The newly designed rotors with parabolic blades were tested in a low-speed wind tunnel of the open test section type as shown in Figure 5. This wind tunnel developed by Grinspan et al. (2003, 2004) has been widely utilized by researchers in subsequent studies (Patel et al., 2024; Roy and Saha, 2015; Saha et al., 2008; Saha and Rajkumar, 2006). The tunnel comprises (a) a fan at the beginning to initiate airflow, (b) an inlet section directing the incoming air, (c) a diffuser section to decelerate and stabilize the airflow, (d) a settling chamber equipped with coarse and fine screens as well as a honeycomb structure to create a smooth flow, (e) a nozzle accelerating the airflow, and (f) an open test section housing the tested object and various instruments. The airflow in the tunnel is generated by an axial fan powered by a 0.5 HP motor. A voltage regulator controls the fan, allowing adjustment of the airspeed within the range of 0–10 m/s. The open test section is located at the wind tunnel nozzle’s exit, which has a square cross-section of 500 mm × 500 mm. The turbine models are positioned 250 mm away from the wind tunnel exit (Alom and Saha, 2018; Rajkumar and Saha, 2006; Roy and Saha, 2015).

Figure 5.

Schematic diagram of the wind tunnel.

The test section is constructed using mild steel angles measuring 50 mm × 50 mm × 4 mm, while the peripheral components of the wind tunnel are made from galvanized iron (GI) sheet with a thickness of 1.6 mm. Inside the test section, there are two bearing houses placed at different heights to allow sufficient room for the rotation of the turbine blade. These bearing houses contain an aluminum shaft with a diameter of 12 mm and are equipped with two nylon material bushes. The turbine is attached to the shaft using nuts and bolts, positioned at the shaft’s center, allowing it to rotate in tandem with the turbine blades. Additionally, the test section features a mass balance holder to which two spring mass balances are affixed. The difference in the readings of these mass balances provides an accurate measurement of the load applied to the turbine.

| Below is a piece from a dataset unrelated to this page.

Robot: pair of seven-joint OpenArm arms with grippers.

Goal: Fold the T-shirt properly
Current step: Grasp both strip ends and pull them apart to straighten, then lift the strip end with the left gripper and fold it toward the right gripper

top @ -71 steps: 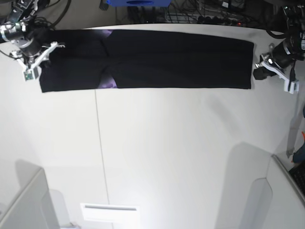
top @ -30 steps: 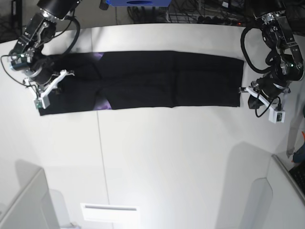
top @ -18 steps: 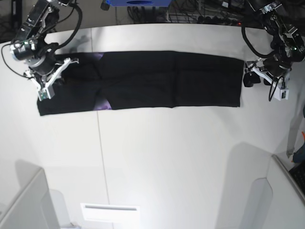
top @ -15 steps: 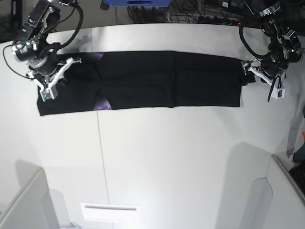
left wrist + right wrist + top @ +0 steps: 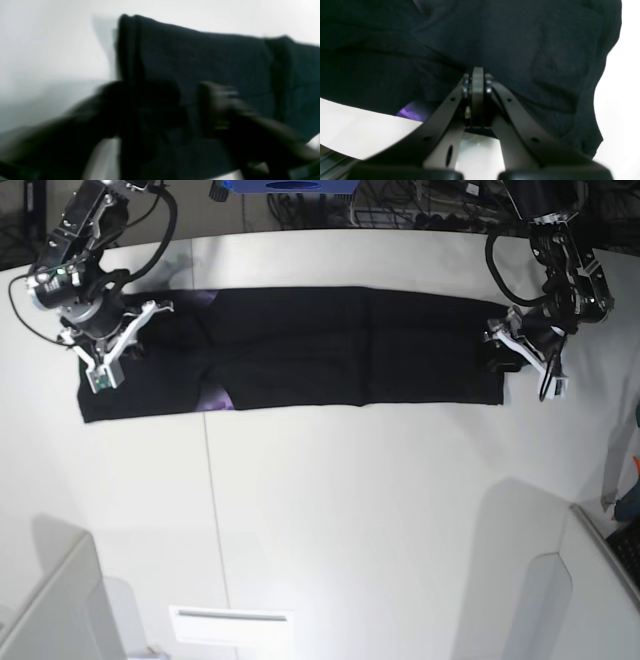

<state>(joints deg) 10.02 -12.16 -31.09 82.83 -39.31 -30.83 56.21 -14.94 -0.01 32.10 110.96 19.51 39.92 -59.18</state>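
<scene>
Since half a sec ago, left gripper [image 5: 497, 352] has slid inward from beside the shirt end onto it; right gripper [image 5: 118, 340] has barely shifted.

T-shirt [image 5: 300, 348] lies flat as a long black band across the far part of the white table [image 5: 350, 510], w/ bits of purple print [image 5: 212, 398] peeking out near its right-arm end.

Left gripper: in base view it sits over the band's end edge. Wrist view is badly blurred; the two dark fingers [image 5: 220, 105] look spread, one either side of the shirt's folded edge [image 5: 130, 62], not clenched.

Right gripper [image 5: 476, 82]: fingers pressed together, tips down against the black cloth [image 5: 495, 37]; can't tell if any fabric is pinched between them. Purple patch [image 5: 411, 112] shows just beside it at the hem.
</scene>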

Fabrication of the turbine blades

The rotors consisting of parabolic (θ = 32.5°) and semicircular blades used in this study are manufactured using 0.5 mm thick (GI sheets). In each case, the AR of the blades is varied from 0.6 to 1.1. The material used for the fabrication of the blade is strong enough to withstand the wind flow ranging from 0 to 10 m/s. The various blades manufactured are shown in Figure 6.

Figure 6.

Fabricated blades of the test rotors. (a) Parabolic blades and (b) semicircular blades.

Measurement procedure

The wind speed is measured using a digital anemometer (Figure 7), that operates within a range of 0–20 m/s and provides an accuracy of ±2%. This device detects the wind velocity by recognizing changes in a fluid’s physical properties or the fluid’s impact on a mechanical device submerged in it.

Figure 7.

The digital anemometer.

The voltmeter is supplied with input voltage ranging from 150 to 220 V, and the corresponding speed is measured using a digital anemometer (Table 1). It is important to note that the wind speed remains relatively consistent within the 250 × 250 mm² area around the center. However, there is an increase in speed toward the corners, attributed to the influence of the nozzle section. Hence, considering this variation, the average wind speed is calculated from multiple positions across the test section to get the area weighted average velocity. This is to maintain the flow uniformity across the turbine model. The turbulence intensity at the upstream and at the downstream of the rotor is estimated to be 1% (Alom and Saha, 2019; Grinspan et al., 2004; Patel et al., 2024; Saha and Rajkumar, 2006).

Table 1.

Wind speed measured at various voltage inputs.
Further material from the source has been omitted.